Your task: Everything in the listing below needs to be retyped exactly.

Collected material:
▬▬▬▬▬▬

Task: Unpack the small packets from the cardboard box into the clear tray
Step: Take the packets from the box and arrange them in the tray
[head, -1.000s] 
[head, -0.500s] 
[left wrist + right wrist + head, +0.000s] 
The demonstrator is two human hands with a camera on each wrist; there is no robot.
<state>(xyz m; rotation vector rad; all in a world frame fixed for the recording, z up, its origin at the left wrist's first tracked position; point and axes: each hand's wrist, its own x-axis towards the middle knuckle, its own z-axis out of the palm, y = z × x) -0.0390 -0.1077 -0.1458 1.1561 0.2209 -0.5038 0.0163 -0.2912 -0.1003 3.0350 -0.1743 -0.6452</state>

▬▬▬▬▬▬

Expected answer:
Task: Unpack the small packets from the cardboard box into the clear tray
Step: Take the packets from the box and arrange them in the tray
[head, -1.000s] 
[head, -0.500s] 
[left wrist + right wrist + head, +0.000s] 
The demonstrator is two human hands with a camera on each wrist; there is no robot.
<state>(xyz m; rotation vector rad; all in a world frame fixed for the recording, z up, its origin at the left wrist's first tracked position; point and axes: each hand's wrist, its own x-axis towards the middle knuckle, its own z-axis out of the palm, y = z × x) -0.0390 -0.1077 -0.1458 1.1561 0.2209 -0.5038 0.0163 -0.2912 -0.1003 3.0350 -0.1743 -0.6452</state>

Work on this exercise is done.